TASK DESCRIPTION
Reproduce the listing below word for word.

DATASET SECTION
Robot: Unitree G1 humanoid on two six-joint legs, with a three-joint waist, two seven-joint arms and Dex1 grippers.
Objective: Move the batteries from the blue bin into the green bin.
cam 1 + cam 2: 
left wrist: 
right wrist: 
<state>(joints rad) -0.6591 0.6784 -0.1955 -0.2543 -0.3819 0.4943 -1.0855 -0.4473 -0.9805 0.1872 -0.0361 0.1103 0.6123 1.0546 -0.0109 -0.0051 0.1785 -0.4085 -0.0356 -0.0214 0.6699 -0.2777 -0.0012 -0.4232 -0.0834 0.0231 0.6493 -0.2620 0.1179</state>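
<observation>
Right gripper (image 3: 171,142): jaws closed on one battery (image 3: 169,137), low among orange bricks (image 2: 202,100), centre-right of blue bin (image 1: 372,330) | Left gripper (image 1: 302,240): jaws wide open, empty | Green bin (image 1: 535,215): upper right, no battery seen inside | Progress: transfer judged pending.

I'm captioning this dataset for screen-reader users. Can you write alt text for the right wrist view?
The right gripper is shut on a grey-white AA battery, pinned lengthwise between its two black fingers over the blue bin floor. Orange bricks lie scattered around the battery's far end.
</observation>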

SOLUTION FOR THIS EXERCISE
Robot: Unitree G1 humanoid on two six-joint legs, with a three-joint waist, two seven-joint arms and Dex1 grippers.
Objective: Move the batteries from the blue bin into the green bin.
cam 1 + cam 2: 
left wrist: 
right wrist: 
<state>(joints rad) -0.6591 0.6784 -0.1955 -0.2543 -0.3819 0.4943 -1.0855 -0.4473 -0.9805 0.1872 -0.0361 0.1103 0.6123 1.0546 -0.0109 -0.0051 0.1785 -0.4085 -0.0356 -0.0214 0.6699 -0.2777 -0.0012 -0.4232 -0.0834 0.0231 0.6493 -0.2620 0.1179</state>
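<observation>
Right gripper (image 3: 171,142): jaws closed on one battery (image 3: 169,137), low among orange bricks (image 2: 202,100), centre-right of blue bin (image 1: 372,330) | Left gripper (image 1: 302,240): jaws wide open, empty | Green bin (image 1: 535,215): upper right, no battery seen inside | Progress: transfer judged pending.

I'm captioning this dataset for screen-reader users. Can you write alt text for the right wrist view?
The right gripper is shut on a grey-white AA battery, pinned lengthwise between its two black fingers over the blue bin floor. Orange bricks lie scattered around the battery's far end.
</observation>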

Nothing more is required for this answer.